### [Task directions]
In the records that follow, count the lines where the string "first" appears, and give the count with nothing added.

======== Input material

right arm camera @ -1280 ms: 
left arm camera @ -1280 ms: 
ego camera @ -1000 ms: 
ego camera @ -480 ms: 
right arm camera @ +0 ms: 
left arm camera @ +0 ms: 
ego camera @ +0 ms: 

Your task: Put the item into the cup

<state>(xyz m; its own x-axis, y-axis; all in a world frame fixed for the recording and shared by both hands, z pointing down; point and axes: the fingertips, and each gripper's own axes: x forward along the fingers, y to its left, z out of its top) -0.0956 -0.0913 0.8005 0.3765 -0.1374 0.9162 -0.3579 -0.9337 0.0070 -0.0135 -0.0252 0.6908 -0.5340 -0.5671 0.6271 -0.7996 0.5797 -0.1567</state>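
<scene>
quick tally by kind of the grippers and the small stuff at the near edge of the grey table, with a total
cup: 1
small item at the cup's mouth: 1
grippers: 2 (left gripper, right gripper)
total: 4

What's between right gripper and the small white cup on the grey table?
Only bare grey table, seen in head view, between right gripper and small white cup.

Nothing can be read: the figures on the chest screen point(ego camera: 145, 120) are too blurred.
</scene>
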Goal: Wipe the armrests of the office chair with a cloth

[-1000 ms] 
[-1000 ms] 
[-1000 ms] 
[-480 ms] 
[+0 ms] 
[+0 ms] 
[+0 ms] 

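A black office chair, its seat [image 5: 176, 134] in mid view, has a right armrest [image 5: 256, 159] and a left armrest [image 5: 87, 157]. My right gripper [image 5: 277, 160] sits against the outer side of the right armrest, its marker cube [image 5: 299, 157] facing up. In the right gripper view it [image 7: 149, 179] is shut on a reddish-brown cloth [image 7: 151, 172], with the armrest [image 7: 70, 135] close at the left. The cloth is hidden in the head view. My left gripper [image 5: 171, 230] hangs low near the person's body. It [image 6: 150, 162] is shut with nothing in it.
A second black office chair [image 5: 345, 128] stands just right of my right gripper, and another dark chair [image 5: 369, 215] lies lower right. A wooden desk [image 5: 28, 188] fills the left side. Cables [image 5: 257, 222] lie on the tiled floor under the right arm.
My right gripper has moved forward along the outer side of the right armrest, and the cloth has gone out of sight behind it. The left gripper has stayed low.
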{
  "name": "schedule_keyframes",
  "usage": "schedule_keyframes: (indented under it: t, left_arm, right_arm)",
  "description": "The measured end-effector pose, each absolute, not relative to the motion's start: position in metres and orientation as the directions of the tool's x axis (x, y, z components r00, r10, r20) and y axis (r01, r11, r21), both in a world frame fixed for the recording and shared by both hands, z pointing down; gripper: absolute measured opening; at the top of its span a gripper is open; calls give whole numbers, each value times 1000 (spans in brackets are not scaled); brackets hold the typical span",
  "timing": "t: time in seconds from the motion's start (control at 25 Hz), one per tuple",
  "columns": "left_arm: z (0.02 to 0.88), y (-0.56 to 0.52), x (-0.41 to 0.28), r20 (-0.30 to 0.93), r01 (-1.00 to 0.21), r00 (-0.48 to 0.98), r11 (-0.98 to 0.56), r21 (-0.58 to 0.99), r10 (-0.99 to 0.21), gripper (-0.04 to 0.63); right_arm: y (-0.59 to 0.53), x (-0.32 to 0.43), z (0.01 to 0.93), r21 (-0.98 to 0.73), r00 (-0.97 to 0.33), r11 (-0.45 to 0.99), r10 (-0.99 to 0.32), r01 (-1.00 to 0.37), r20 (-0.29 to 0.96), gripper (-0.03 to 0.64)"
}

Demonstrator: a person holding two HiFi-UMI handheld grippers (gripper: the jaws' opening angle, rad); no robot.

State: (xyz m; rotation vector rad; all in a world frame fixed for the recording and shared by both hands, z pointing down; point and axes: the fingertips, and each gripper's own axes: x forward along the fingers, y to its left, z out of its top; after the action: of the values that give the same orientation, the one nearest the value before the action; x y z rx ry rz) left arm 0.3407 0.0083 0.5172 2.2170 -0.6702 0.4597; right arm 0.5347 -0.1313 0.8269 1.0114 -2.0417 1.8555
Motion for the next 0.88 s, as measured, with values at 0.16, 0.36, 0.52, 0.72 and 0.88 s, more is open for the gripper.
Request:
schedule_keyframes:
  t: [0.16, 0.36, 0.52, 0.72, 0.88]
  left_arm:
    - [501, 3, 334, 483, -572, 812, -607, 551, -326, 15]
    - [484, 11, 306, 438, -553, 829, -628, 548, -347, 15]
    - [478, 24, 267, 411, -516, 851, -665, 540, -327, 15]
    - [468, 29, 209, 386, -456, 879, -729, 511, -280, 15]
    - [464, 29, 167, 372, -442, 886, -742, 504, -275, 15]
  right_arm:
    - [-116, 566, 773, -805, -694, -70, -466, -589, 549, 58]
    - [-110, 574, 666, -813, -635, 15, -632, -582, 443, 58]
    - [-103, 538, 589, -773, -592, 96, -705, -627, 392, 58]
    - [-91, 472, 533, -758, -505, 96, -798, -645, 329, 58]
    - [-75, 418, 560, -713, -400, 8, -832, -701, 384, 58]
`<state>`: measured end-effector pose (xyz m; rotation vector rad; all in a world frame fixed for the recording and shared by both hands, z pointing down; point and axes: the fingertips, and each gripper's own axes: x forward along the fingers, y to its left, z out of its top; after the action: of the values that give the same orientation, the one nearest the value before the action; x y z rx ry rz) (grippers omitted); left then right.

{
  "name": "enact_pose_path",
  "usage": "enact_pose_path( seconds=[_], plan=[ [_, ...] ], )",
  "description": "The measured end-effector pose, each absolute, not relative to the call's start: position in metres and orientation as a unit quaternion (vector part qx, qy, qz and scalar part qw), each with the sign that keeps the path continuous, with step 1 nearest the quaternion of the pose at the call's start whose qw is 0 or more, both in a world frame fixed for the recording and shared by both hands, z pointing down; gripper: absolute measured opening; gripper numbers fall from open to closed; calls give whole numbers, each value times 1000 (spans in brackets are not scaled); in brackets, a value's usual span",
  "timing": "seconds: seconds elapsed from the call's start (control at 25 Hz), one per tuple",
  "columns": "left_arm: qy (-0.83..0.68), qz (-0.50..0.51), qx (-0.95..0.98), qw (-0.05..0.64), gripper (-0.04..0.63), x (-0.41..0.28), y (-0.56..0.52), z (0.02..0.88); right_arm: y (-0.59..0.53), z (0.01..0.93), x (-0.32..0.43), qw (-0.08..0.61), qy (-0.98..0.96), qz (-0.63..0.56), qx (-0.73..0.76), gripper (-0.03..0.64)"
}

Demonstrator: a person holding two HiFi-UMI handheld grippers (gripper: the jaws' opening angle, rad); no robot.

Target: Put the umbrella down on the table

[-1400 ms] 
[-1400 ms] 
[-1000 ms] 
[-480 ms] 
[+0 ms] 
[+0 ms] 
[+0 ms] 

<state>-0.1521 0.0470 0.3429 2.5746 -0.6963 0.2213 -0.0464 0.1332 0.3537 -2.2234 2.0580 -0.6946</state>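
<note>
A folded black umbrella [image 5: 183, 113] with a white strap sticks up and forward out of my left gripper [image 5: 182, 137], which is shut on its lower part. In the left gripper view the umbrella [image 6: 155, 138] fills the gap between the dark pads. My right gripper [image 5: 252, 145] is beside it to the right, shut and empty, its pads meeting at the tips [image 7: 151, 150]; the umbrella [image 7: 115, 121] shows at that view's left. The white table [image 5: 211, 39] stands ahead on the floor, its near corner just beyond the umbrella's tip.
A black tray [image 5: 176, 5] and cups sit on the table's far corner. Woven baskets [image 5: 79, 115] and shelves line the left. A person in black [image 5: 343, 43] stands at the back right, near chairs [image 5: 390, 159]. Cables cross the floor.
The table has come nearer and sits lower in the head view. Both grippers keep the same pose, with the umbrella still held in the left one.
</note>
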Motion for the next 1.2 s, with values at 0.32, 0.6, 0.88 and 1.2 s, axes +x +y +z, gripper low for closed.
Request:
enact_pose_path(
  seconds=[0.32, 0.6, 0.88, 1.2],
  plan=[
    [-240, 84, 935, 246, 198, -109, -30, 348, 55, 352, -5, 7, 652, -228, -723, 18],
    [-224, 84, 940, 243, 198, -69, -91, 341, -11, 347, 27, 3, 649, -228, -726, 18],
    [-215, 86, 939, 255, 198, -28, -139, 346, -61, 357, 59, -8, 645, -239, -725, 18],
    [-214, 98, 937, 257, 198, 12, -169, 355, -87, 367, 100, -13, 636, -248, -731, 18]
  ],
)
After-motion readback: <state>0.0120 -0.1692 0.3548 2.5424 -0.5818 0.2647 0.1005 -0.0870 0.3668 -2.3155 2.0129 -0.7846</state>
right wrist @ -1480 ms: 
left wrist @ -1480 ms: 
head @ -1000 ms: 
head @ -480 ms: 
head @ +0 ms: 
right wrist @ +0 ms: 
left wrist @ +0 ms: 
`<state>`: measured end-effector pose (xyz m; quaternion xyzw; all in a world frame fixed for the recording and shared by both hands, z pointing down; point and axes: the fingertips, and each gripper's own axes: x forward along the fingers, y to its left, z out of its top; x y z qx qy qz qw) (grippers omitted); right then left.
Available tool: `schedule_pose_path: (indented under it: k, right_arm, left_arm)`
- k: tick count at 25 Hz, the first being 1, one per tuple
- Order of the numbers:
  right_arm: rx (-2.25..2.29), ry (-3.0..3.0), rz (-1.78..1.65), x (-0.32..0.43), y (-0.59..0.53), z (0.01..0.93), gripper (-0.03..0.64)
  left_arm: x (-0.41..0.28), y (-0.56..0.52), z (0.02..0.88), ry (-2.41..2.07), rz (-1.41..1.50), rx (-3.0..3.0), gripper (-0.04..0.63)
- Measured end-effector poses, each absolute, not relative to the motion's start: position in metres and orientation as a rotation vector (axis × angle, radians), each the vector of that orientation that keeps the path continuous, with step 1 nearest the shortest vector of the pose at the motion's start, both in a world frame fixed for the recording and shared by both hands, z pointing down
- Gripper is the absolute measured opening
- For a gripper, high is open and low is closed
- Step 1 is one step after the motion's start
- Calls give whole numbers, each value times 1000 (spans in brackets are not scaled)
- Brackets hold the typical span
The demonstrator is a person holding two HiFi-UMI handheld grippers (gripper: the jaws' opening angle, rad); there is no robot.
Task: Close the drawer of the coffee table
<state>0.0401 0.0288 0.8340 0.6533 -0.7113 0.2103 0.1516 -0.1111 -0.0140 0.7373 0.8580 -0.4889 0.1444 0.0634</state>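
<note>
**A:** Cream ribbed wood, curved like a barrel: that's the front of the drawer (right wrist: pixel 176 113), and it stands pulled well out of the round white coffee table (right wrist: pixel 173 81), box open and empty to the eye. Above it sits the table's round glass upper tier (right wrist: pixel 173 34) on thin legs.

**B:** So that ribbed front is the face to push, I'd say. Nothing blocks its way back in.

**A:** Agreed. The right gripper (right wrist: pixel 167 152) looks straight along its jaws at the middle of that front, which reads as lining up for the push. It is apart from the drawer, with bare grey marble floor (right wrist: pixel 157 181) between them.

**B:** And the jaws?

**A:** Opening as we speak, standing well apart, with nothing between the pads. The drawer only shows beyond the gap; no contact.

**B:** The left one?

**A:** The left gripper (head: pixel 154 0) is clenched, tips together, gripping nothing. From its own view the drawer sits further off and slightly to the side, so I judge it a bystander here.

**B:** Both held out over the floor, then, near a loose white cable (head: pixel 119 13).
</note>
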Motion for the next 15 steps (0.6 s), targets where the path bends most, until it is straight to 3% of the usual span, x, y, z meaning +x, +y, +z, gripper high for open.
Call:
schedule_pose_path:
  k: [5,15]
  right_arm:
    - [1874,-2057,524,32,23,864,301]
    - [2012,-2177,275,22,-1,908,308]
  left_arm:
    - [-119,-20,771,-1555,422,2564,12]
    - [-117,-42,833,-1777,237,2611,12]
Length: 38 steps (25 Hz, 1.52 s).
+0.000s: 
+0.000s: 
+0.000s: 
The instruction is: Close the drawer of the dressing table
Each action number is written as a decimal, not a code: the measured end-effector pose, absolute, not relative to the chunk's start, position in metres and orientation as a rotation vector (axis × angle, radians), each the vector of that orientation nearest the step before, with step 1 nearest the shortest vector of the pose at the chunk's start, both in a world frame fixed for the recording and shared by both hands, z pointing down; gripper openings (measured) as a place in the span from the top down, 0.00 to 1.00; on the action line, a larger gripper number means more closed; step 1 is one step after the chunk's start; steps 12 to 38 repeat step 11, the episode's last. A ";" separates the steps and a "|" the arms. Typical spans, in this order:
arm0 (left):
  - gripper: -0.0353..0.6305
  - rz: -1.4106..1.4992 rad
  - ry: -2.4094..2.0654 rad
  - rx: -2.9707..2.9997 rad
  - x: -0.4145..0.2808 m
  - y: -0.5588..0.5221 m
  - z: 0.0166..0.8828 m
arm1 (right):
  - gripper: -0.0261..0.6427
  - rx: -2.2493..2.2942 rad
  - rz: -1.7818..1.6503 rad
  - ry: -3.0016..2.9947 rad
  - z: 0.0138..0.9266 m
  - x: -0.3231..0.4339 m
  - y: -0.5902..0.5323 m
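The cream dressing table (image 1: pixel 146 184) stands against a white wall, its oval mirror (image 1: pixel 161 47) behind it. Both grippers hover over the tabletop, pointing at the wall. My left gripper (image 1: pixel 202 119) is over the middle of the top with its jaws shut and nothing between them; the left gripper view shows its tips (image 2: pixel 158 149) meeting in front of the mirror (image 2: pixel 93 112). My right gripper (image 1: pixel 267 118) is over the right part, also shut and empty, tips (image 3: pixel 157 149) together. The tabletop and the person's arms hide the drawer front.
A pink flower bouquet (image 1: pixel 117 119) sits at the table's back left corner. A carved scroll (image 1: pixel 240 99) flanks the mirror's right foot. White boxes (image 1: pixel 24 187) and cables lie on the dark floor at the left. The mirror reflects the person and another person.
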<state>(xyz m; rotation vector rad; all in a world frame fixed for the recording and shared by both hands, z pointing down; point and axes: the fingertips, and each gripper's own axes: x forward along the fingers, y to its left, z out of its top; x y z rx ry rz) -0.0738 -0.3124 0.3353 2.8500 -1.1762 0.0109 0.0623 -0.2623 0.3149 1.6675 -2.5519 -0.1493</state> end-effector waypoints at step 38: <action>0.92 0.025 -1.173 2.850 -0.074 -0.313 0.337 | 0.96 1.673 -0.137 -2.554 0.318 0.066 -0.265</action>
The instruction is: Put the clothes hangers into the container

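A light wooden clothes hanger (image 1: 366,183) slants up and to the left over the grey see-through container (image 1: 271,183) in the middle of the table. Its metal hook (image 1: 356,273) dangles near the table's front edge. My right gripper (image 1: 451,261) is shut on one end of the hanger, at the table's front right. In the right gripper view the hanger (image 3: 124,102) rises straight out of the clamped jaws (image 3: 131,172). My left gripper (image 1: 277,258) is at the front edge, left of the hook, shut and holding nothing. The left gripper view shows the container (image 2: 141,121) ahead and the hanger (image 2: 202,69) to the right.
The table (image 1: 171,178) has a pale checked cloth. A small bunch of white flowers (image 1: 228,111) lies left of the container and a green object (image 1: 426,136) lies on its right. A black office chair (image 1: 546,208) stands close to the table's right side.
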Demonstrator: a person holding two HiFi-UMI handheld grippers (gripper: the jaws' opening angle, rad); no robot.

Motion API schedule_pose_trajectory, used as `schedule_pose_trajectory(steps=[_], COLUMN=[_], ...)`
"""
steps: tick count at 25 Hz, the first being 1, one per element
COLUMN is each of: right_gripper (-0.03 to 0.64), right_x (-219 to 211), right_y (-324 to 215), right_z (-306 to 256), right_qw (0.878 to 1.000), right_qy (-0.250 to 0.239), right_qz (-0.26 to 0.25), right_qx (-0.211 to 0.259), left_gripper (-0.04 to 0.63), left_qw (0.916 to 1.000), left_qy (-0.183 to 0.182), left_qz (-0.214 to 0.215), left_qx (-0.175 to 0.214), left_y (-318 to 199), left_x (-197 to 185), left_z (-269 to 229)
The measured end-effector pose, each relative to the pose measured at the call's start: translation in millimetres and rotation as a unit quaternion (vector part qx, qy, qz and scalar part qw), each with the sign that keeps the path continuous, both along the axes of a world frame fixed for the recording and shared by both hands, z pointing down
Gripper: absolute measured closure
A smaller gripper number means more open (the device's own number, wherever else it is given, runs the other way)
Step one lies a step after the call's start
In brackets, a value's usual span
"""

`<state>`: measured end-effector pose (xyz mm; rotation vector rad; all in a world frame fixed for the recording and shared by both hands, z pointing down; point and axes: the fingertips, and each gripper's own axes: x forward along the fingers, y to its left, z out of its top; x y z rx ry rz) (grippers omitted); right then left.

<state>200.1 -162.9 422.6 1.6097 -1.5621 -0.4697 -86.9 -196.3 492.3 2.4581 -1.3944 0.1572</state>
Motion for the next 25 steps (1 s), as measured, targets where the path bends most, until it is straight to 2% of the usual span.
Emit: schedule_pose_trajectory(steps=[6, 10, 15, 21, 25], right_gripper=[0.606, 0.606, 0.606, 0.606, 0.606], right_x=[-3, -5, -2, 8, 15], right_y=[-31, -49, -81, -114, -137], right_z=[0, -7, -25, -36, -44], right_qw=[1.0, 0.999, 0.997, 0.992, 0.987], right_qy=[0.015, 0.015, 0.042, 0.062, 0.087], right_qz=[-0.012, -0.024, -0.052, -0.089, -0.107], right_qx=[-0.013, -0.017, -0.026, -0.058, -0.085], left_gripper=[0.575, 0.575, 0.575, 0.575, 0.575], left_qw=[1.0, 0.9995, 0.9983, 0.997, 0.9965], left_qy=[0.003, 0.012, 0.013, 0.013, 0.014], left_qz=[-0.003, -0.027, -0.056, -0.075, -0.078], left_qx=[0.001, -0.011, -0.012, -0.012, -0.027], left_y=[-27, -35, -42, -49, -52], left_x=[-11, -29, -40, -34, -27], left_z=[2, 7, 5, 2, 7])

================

### [Reply to the task]
2